In late 2019, the US government accused the Lamborghini-driving Russian leader of a hacking group called Evil Corp, and the FBI announced a reward of up to $ 5 million for information leading to the arrest or conviction of Maksim Yakubets  led. from Moscow. It was the largest such offer for a cybercriminal to date. The government said versions of the malware developed by Evil Corp had helped criminals install ransomware.
At the same time, the UK authorities released a plethora of videos and social media posts of yakubets and other suspected members of Evil Corp. making donuts in expensive sports cars on Moscow streets, posing for a lot of money and even cuddling with a baby lion.
It seems inevitable that at least some American corporate funds will be transferred directly into the cryptocurrency wallets of American enemies.

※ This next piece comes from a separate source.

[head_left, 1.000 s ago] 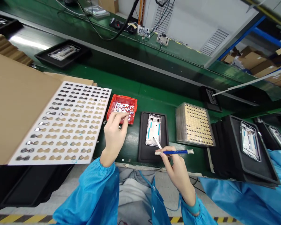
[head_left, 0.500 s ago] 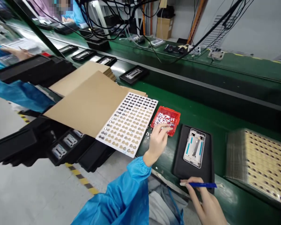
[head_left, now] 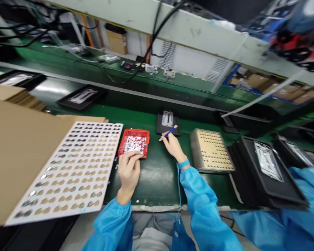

But here's the good news, at least for American business leaders: Bleicher said there is honor among thieves. When companies pay the ransom, the criminals almost always live up to their end of business. In fact, their business model depends on building a reputation for reliability.
If they don't share the data with one victim, the next target may choose not to pay at all. And as soon as they send the cryptocurrency to the bad guys, the hackers move quickly: "Nine out of ten cases, you can expect the decryption key to be delivered within 24 hours or less."
Bleicher's company Arete was able to develop striking details about the ransomware problem across America. For example, they found that the RYUK malware extracts the highest fees: an average payment of more than $ 1.2 million, while the MAZE malware extracts payments averaging over $ 923,000. Other variants of malware result in payments that are a fraction of the most damaging charges.
And they see that payment sizes vary dramatically between industries. Healthcare paid an average ransom of $ 140,000, while financial firms paid an average of $ 210,000. The biggest blow, however, has been the tech, engineering, and telecommunications sectors, where average payments are over $ 1 million.
With such payouts it is clear that the blackmail economy is unfortunately booming.